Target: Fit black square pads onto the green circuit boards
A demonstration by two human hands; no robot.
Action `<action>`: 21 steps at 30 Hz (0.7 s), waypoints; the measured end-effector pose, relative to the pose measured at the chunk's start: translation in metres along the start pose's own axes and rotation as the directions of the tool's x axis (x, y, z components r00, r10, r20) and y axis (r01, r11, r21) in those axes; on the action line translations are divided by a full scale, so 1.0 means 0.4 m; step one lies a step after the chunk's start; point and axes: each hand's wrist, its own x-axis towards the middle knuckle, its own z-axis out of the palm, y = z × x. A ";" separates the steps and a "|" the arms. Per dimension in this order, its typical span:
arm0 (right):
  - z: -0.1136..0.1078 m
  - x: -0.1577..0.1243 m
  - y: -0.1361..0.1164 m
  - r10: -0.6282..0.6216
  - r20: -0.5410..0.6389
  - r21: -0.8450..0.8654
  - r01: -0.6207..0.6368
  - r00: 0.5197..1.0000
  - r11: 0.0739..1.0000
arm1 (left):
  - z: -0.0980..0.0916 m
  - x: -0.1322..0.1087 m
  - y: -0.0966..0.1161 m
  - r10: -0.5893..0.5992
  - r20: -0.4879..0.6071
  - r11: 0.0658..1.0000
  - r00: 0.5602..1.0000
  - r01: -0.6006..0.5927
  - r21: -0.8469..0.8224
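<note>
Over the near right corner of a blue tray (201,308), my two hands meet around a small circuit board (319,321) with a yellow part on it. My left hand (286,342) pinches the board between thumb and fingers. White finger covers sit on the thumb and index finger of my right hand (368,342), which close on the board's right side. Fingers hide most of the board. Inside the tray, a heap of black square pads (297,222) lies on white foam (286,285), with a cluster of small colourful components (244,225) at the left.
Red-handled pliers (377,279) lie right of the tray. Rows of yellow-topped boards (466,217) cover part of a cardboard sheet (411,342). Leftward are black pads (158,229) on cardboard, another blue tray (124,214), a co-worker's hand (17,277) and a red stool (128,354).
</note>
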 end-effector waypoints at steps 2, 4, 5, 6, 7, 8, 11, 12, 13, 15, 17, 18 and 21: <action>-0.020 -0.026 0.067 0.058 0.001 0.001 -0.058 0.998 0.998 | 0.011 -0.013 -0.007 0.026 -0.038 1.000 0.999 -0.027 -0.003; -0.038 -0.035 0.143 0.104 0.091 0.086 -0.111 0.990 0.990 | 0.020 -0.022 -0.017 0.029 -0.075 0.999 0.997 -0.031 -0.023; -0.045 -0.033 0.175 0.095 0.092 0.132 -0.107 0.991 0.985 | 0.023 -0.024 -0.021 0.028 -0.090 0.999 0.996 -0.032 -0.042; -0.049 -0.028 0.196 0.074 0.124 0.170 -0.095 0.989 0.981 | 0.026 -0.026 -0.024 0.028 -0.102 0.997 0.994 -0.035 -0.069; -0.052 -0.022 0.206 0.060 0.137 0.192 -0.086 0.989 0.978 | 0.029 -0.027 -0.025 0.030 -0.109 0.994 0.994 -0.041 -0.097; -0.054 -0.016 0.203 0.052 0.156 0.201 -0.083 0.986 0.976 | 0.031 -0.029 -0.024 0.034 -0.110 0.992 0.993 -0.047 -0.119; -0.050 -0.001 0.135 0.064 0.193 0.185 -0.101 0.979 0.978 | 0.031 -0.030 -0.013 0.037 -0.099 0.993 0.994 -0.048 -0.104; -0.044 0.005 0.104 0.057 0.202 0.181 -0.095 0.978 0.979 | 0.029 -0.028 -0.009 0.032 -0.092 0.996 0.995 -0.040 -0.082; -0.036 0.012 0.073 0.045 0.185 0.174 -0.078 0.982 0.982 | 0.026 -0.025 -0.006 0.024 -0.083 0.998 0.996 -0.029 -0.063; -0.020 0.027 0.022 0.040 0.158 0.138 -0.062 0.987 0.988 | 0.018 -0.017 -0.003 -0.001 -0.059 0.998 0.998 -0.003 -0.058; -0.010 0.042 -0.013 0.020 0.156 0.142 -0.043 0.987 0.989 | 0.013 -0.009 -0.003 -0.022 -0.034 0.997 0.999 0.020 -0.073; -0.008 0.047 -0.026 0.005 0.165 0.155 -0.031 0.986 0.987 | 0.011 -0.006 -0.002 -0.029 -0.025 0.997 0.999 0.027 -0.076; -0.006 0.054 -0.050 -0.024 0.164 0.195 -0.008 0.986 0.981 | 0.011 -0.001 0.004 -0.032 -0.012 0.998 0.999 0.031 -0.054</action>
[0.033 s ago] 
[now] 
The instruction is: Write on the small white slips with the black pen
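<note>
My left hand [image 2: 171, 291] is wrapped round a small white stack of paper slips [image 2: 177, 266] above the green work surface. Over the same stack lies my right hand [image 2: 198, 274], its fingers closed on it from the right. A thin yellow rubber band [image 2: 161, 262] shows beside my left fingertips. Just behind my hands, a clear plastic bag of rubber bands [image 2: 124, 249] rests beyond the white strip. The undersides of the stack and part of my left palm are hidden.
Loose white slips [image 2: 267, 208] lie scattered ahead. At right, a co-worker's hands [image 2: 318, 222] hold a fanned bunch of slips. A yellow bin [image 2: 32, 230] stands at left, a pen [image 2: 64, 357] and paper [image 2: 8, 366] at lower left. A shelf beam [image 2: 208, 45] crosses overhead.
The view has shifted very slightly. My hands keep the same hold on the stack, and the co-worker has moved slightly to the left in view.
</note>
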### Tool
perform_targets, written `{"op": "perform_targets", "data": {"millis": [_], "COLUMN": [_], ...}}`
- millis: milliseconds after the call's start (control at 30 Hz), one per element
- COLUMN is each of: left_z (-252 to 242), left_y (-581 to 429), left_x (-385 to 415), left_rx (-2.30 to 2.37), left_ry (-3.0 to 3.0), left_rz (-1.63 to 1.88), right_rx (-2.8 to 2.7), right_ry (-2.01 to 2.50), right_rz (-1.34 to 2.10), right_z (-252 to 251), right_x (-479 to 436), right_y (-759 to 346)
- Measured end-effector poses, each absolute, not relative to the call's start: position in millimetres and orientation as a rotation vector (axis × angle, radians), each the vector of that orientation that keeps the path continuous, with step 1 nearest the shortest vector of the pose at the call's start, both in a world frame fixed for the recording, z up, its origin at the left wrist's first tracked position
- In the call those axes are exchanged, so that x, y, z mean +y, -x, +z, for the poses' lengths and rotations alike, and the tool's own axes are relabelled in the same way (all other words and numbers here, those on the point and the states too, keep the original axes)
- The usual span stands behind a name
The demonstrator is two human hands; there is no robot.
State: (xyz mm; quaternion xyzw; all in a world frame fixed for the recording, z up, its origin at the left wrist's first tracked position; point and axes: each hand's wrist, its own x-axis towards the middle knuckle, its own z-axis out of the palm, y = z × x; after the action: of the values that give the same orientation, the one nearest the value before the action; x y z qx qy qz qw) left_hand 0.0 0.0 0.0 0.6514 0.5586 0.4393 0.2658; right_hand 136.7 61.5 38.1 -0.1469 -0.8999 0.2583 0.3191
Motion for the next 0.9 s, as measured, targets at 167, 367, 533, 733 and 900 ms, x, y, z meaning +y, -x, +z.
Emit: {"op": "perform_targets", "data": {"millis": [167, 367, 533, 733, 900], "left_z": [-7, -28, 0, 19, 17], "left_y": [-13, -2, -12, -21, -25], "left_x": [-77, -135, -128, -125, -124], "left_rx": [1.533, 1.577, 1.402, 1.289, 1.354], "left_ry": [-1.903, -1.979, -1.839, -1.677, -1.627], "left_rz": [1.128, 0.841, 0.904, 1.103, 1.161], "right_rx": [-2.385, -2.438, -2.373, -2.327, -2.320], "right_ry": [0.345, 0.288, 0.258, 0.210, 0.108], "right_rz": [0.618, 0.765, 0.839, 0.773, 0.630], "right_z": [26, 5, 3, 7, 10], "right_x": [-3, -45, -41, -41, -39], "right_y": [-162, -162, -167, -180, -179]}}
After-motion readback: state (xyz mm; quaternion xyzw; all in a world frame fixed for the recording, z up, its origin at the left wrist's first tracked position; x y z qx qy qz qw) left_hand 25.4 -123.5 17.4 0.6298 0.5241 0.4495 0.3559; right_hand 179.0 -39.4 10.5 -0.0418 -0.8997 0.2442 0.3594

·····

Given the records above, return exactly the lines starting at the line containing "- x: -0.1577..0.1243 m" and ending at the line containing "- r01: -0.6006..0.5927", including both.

  - x: -0.1577..0.1243 m
  - y: -0.1361..0.1164 m
  - r10: -0.6282..0.6216
  - r20: -0.5410..0.6389
  - r21: -0.8450..0.8654
  - r01: -0.6207..0.6368
  - r00: 0.5197..1.0000
  - r11: 0.0739..1.0000
arm1 (left):
  - z: -0.0980..0.0916 m
  - x: -0.1322..0.1087 m
  - y: -0.0966..0.1161 m
  - r10: -0.5893..0.5992
  - r20: -0.4879..0.6071
  - r11: 0.0658..1.0000
  - r00: 0.5602..1.0000
  - r01: -0.6006..0.5927

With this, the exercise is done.